◆ What the task requires: Each line of the data should be duplicated precisely.

◆ Dataset content:
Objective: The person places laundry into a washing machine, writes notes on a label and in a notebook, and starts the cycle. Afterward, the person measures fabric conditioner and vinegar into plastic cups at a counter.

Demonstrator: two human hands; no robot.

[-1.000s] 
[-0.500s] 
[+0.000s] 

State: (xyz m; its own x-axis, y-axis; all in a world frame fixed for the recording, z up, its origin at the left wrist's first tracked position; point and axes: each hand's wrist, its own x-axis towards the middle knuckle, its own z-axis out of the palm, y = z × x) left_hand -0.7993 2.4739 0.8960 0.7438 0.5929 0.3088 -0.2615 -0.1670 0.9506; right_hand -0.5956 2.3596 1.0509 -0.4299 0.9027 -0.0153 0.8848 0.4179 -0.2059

◆ Response below:
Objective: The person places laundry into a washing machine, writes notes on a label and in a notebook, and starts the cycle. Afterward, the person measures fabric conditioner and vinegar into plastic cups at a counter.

Demonstrator: two human hands; no robot.

[-1.000s] 
[-0.500s] 
[+0.000s] 

State: (xyz m; its own x-axis, y-axis; all in a world frame fixed for the recording, z up, its origin at the left wrist's first tracked position; point and axes: each hand's wrist, its own x-axis towards the middle knuckle, its own z-axis out of the palm, y = z × x) left_hand -0.7993 2.4739 0.8960 0.7438 0.5929 0.3088 -0.2615 -0.1670 0.9506; right_hand -0.5956 2.3596 1.0509 -0.4299 0.9027 -0.0153 0.8848 0.4179 -0.2059

With this, the output is complete.